*** Data excerpts ***
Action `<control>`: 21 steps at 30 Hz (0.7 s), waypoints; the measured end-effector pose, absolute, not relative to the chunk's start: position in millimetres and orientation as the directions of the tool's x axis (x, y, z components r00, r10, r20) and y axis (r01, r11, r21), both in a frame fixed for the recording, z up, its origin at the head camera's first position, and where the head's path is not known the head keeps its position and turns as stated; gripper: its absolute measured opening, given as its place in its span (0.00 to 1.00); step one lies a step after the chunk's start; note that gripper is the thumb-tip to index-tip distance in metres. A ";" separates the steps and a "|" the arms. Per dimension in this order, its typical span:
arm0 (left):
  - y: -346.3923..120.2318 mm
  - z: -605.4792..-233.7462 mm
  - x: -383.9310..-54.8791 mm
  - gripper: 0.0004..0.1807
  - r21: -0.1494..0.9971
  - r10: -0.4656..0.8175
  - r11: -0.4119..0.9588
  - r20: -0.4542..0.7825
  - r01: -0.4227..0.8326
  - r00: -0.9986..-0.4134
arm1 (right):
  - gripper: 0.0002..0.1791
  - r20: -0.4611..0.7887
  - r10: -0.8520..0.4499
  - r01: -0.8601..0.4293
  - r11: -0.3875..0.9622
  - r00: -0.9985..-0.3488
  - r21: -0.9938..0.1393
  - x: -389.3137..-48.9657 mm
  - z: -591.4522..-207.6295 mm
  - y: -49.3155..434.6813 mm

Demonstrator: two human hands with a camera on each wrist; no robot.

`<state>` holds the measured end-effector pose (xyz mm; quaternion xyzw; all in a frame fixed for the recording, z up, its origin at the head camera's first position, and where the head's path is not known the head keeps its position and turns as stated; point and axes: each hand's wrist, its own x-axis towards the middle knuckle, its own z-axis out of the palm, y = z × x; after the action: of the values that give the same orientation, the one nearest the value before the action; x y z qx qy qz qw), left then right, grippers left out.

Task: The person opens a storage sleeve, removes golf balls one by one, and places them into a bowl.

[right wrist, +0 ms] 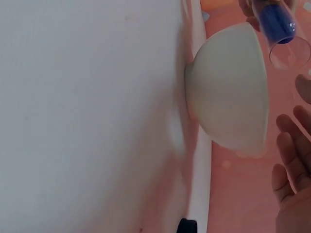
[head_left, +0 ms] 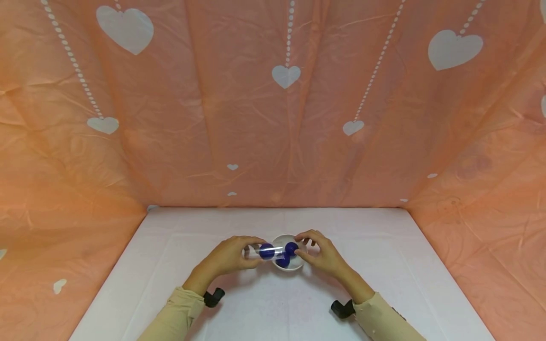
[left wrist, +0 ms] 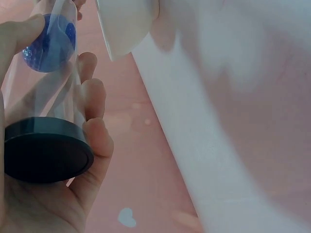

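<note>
My left hand point(head_left: 233, 253) grips a clear plastic tube point(left wrist: 34, 99) with a black end cap point(left wrist: 48, 150). A blue ball point(head_left: 267, 251) sits inside the tube, which lies nearly level with its open end over the rim of a white bowl point(right wrist: 228, 90). Two more dark blue balls, one nearer the right hand point(head_left: 292, 248) and one lower left point(head_left: 283, 260), show within the bowl. Above the bowl's right side hovers my right hand point(head_left: 322, 253), fingers loosely bent and apart, with nothing seen between them in the right wrist view.
The bowl stands on a white-covered table point(head_left: 281, 303). Orange-pink cloth point(head_left: 256, 118) printed with white hearts rises behind and along both sides. A black wrist mount point(head_left: 214, 297) sits at the left sleeve, and another black mount point(head_left: 342, 309) at the right.
</note>
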<state>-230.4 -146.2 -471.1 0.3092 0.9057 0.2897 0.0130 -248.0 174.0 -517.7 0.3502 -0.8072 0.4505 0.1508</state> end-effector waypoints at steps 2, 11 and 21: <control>-146.4 -471.2 -231.0 0.25 0.530 0.569 0.641 0.158 0.555 -0.807 | 0.18 0.571 -0.436 -0.711 0.312 -0.696 -0.630 -246.8 -517.2 172.3; -144.0 -468.7 -230.7 0.25 0.541 0.567 0.647 0.130 0.537 -0.813 | 0.20 0.526 -0.469 -0.676 0.244 -0.709 -0.695 -238.9 -514.6 163.8; -142.2 -464.8 -229.7 0.26 0.535 0.572 0.652 0.119 0.537 -0.812 | 0.22 0.519 -0.504 -0.670 0.177 -0.691 -0.721 -237.9 -517.2 157.3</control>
<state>-229.7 -142.2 -464.8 0.3052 0.9082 0.2847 0.0299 -237.9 157.3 -517.2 0.3847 -0.7629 0.5132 0.0812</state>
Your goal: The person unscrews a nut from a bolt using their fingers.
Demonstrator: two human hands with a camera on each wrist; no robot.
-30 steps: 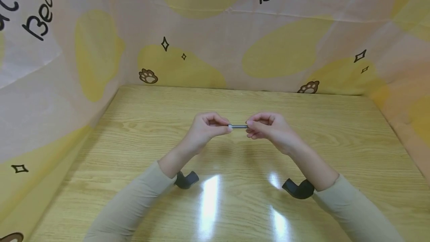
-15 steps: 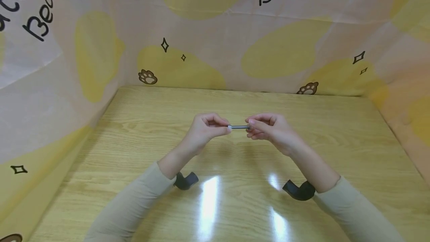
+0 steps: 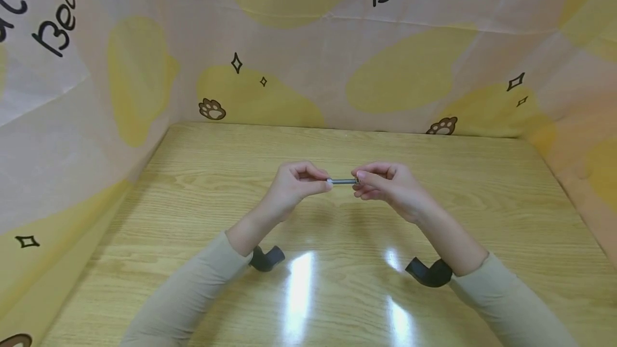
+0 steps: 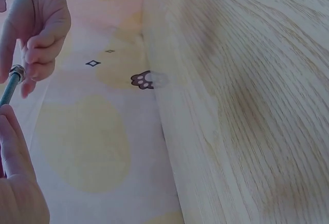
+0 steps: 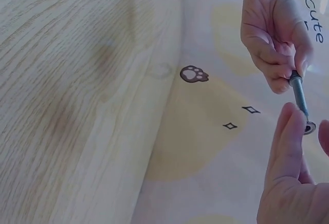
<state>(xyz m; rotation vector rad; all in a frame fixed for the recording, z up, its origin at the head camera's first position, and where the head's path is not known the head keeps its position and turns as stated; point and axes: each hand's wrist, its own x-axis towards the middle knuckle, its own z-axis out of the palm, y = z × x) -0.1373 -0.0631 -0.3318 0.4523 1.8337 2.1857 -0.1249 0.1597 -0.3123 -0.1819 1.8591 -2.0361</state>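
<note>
In the head view my left hand [image 3: 293, 189] pinches the head end of a grey metal bolt [image 3: 343, 181] between thumb and fingertips. The bolt is held level above the table, its threaded shank pointing right. A small metal nut [image 5: 309, 127] sits at the bolt's tip, seen also as a shiny nut [image 4: 17, 73] in the left wrist view. My right hand [image 3: 391, 189] has thumb and fingertips around this nut, the other fingers loosely bent below. In the right wrist view the thumb stands a little off the nut, while the fingers lie against its near side.
A wood-grain table [image 3: 231, 149] lies beneath both hands. Printed cloth [image 3: 308, 47] hangs at the back and along both sides. Black curved wrist mounts [image 3: 429, 272] stick out under the sleeves. Bright light reflections show on the table's near part.
The right thumb has shifted slightly off the bolt's tip, so the nut now shows beside it. The left hand and the bolt have stayed nearly still.
</note>
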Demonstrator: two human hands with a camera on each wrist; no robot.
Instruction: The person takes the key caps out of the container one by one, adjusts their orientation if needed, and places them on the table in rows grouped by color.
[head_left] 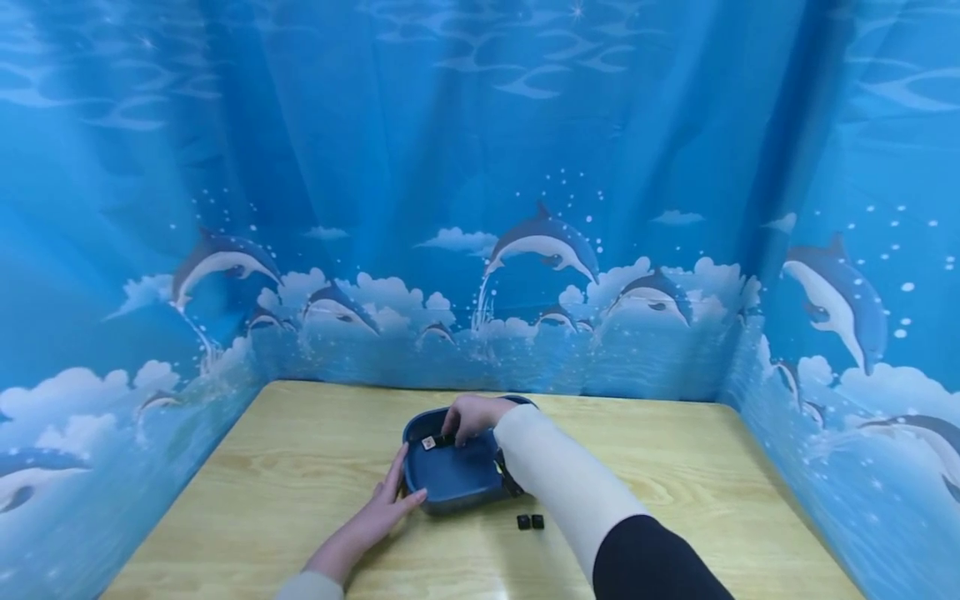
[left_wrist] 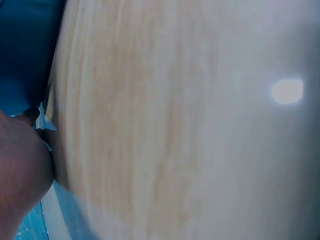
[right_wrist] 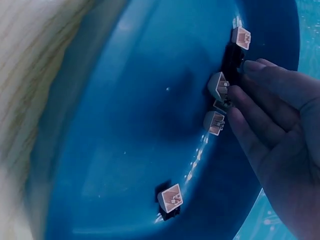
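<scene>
A dark blue basin (head_left: 457, 479) stands on the table, several small keycaps inside it. My left hand (head_left: 378, 510) rests against its near left corner, fingers fairly straight along the outer side and thumb at the near rim. Over the basin reaches my right hand (right_wrist: 280, 110), its fingertips touching a cluster of pieces by the wall. In that cluster are a black keycap (right_wrist: 231, 57) and white keycaps (right_wrist: 218, 86) with hollow undersides showing. Whether thumb and finger pinch the black one is unclear. Another white keycap (right_wrist: 171, 198) lies apart on the basin floor.
Two black keycaps (head_left: 530, 522) lie side by side on the wooden table (head_left: 315, 450), just in front of the basin. A blue curtain (head_left: 390, 167) printed with dolphins encloses the table at the back and both sides.
</scene>
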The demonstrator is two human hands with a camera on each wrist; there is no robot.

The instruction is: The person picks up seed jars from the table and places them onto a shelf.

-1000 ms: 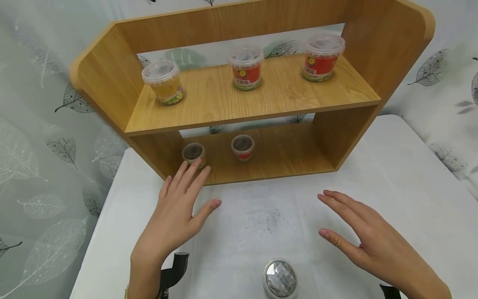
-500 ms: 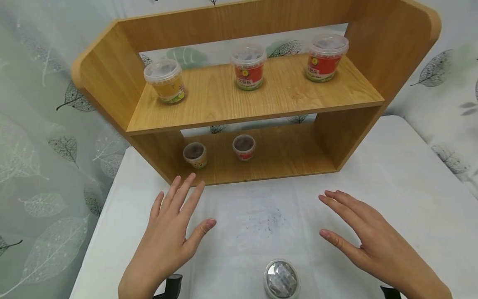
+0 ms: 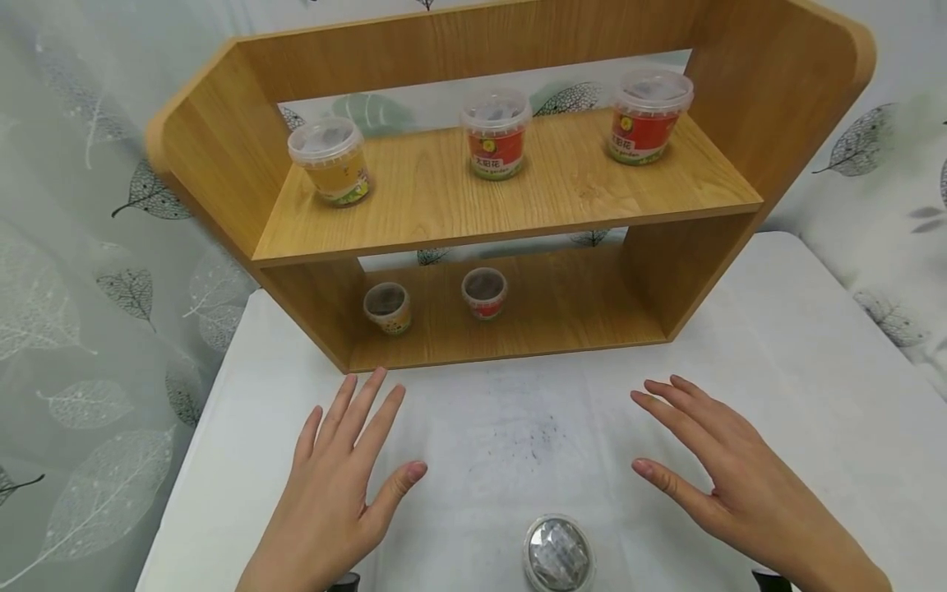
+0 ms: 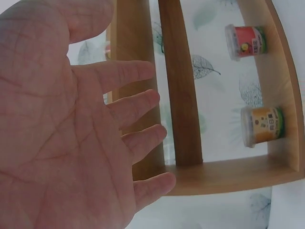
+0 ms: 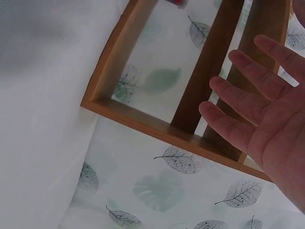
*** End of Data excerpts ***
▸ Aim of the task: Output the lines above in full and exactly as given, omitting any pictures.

▸ Written answer:
Action `<control>`: 21 steps at 30 Hz (0.7 s), waypoints; the measured end-effector pose, absolute, not relative to the chunk's start: position in millimetres and orientation as the directions of the tool's x axis (x, y, z components r00, r10, r20) and y axis (r01, r11, r21), both in a frame fixed for the recording, z up, its origin at the head camera's first position, and where the head's path is not known the head keeps its position and turns as stated; gripper: its absolute measured opening, given as its place in its span (0.00 to 1.00); step one lies a step after the chunk's start; note that gripper is the thumb-tip to index-tip distance in metres. A ";" separates the steps and a "|" the arms. Per dimension in this order, its typical span:
arm0 (left):
  - y: -346.3923..120.2318 mm
  - z: -605.4792..-233.7462 mm
  - x: -383.9310..-54.8791 mm
  - gripper: 0.0004..0.1807
  - r21: -0.1494..0.9971
  - r10: -0.4656..0.8175
  - r11: -0.4119..0.9588
  - r20: -0.4542..0.7825
  - r01: -0.4227..0.8326
  - r00: -0.9986..-0.4134
arm1 (right):
  - gripper: 0.0002..0.1791
  - r20: -0.4611..0.7887
  - r10: -0.8520..0.4499
  - r01: -0.8601..0.4293
  - r11: -0.3875..0.9622
  - r00: -0.9985..-0.3488
  - r21: -0.9938..0.1393
  - x: -389.3137..-48.9657 mm
  - z: -591.4522..-207.6295 mm
  - y: -49.3155..434.6813 mm

Demonstrator: two human hands with a camera on each wrist; no robot.

`<state>` holds the measured end-effector pose (xyz mm; quaternion xyzw; all in a frame fixed for the recording, z up, its origin at the head camera's first position, and where the head's path is not known the head keeps its position and turns as stated; point and axes: each hand's wrist, its own x-axis towards the middle knuckle, its own z-axis out of the palm, y = z × x; after the action: of the values that give the same orientation, the one nearest the value before the action; x y z qx qy qz qw), left then right, grippers left out.

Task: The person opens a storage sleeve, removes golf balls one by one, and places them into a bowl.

[right wrist, +0 ms] 
[head_left, +0 ms] 
[left wrist, +0 ms] 

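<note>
My left hand point(head_left: 233, 253) grips a clear plastic tube point(left wrist: 34, 99) with a black end cap point(left wrist: 48, 150). A blue ball point(head_left: 267, 251) sits inside the tube, which lies nearly level with its open end over the rim of a white bowl point(right wrist: 228, 90). Two more dark blue balls, one nearer the right hand point(head_left: 292, 248) and one lower left point(head_left: 283, 260), show within the bowl. Above the bowl's right side hovers my right hand point(head_left: 322, 253), fingers loosely bent and apart, with nothing seen between them in the right wrist view.
The bowl stands on a white-covered table point(head_left: 281, 303). Orange-pink cloth point(head_left: 256, 118) printed with white hearts rises behind and along both sides. A black wrist mount point(head_left: 214, 297) sits at the left sleeve, and another black mount point(head_left: 342, 309) at the right.
</note>
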<state>-230.4 -146.2 -471.1 0.3092 0.9057 0.2897 0.0130 -248.0 174.0 -517.7 0.3502 -0.8072 0.4505 0.1508</state> end-effector waypoints at steps 2, 11 and 21: <control>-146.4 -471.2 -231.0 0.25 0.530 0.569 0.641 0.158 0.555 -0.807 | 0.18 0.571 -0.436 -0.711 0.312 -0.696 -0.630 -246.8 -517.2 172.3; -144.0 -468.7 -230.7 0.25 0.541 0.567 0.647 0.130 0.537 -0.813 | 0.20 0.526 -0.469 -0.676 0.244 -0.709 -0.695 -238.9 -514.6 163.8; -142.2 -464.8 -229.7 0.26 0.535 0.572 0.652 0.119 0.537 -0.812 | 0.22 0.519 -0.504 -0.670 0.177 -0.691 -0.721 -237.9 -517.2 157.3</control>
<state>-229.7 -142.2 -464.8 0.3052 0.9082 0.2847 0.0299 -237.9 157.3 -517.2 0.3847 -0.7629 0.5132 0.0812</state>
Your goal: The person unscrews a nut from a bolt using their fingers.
Demonstrator: two human hands with a camera on each wrist; no robot.
-30 steps: 
-15 steps: 
+0 steps: 
+0 steps: 
+0 steps: 
<state>(xyz m; rotation vector rad; all in a frame fixed for the recording, z up, its origin at the head camera's first position, and where the head's path is not known the head keeps its position and turns as stated; point and axes: each hand's wrist, its own x-axis towards the middle knuckle, its own z-axis out of the palm, y = z × x) -0.1373 -0.0631 -0.3318 0.4523 1.8337 2.1857 -0.1249 0.1597 -0.3123 -0.1819 1.8591 -2.0361</state>
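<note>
In the head view my left hand [image 3: 293, 189] pinches the head end of a grey metal bolt [image 3: 343, 181] between thumb and fingertips. The bolt is held level above the table, its threaded shank pointing right. A small metal nut [image 5: 309, 127] sits at the bolt's tip, seen also as a shiny nut [image 4: 17, 73] in the left wrist view. My right hand [image 3: 391, 189] has thumb and fingertips around this nut, the other fingers loosely bent below. In the right wrist view the thumb stands a little off the nut, while the fingers lie against its near side.
A wood-grain table [image 3: 231, 149] lies beneath both hands. Printed cloth [image 3: 308, 47] hangs at the back and along both sides. Black curved wrist mounts [image 3: 429, 272] stick out under the sleeves. Bright light reflections show on the table's near part.
The right thumb has shifted slightly off the bolt's tip, so the nut now shows beside it. The left hand and the bolt have stayed nearly still.
</note>
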Demonstrator: two human hands with a camera on each wrist; no robot.
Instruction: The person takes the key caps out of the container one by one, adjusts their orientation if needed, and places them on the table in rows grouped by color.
[head_left] 
[left_wrist] 
[right_wrist] 
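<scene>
A dark blue basin (head_left: 457, 479) stands on the table, several small keycaps inside it. My left hand (head_left: 378, 510) rests against its near left corner, fingers fairly straight along the outer side and thumb at the near rim. Over the basin reaches my right hand (right_wrist: 280, 110), its fingertips touching a cluster of pieces by the wall. In that cluster are a black keycap (right_wrist: 231, 57) and white keycaps (right_wrist: 218, 86) with hollow undersides showing. Whether thumb and finger pinch the black one is unclear. Another white keycap (right_wrist: 171, 198) lies apart on the basin floor.
Two black keycaps (head_left: 530, 522) lie side by side on the wooden table (head_left: 315, 450), just in front of the basin. A blue curtain (head_left: 390, 167) printed with dolphins encloses the table at the back and both sides.
</scene>
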The demonstrator is two human hands with a camera on each wrist; there is no robot.

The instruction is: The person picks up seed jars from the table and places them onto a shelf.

-1000 ms: 
-500 ms: 
+0 ms: 
+0 ms: 
+0 ms: 

The exercise is fully answered.